Supplied information
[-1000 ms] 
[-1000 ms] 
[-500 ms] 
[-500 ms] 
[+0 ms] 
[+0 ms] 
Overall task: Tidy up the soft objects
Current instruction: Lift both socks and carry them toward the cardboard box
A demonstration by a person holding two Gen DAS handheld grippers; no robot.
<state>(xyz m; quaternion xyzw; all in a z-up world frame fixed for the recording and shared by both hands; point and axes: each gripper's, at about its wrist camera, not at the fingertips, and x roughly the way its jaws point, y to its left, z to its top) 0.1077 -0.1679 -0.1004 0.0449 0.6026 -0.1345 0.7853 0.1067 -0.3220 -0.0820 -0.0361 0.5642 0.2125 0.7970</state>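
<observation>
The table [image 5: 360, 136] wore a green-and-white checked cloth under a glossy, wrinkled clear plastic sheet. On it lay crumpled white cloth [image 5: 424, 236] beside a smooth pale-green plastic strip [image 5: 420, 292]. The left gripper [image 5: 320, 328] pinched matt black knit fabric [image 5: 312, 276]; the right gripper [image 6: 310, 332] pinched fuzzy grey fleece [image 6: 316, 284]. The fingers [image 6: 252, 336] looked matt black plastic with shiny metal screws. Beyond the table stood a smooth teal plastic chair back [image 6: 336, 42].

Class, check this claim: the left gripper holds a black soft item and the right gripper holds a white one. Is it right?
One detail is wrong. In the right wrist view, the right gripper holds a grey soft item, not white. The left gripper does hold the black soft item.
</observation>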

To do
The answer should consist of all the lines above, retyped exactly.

Task solution
[-1000 ms] 
[-1000 ms] 
[-500 ms] 
[-500 ms] 
[+0 ms] 
[+0 ms] 
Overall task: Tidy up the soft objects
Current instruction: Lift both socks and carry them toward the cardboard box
A demonstration by a person holding two Gen DAS handheld grippers; no robot.
<state>(xyz m; quaternion xyzw; all in a z-up world frame fixed for the recording and shared by both hands; point and axes: each gripper's, at about its wrist camera, not at the fingertips, and x roughly the way its jaws point, y to its left, z to its top) 0.1077 -0.1679 -0.1004 0.0449 0.6026 -0.1345 0.7853 0.1067 -0.3220 -0.0820 -0.0361 0.5642 0.2125 0.7970</state>
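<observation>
The table [image 5: 360, 136] wore a green-and-white checked cloth under a glossy, wrinkled clear plastic sheet. On it lay crumpled white cloth [image 5: 424, 236] beside a smooth pale-green plastic strip [image 5: 420, 292]. The left gripper [image 5: 320, 328] pinched matt black knit fabric [image 5: 312, 276]; the right gripper [image 6: 310, 332] pinched fuzzy grey fleece [image 6: 316, 284]. The fingers [image 6: 252, 336] looked matt black plastic with shiny metal screws. Beyond the table stood a smooth teal plastic chair back [image 6: 336, 42].

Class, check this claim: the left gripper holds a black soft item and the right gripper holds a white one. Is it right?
One detail is wrong. In the right wrist view, the right gripper holds a grey soft item, not white. The left gripper does hold the black soft item.
</observation>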

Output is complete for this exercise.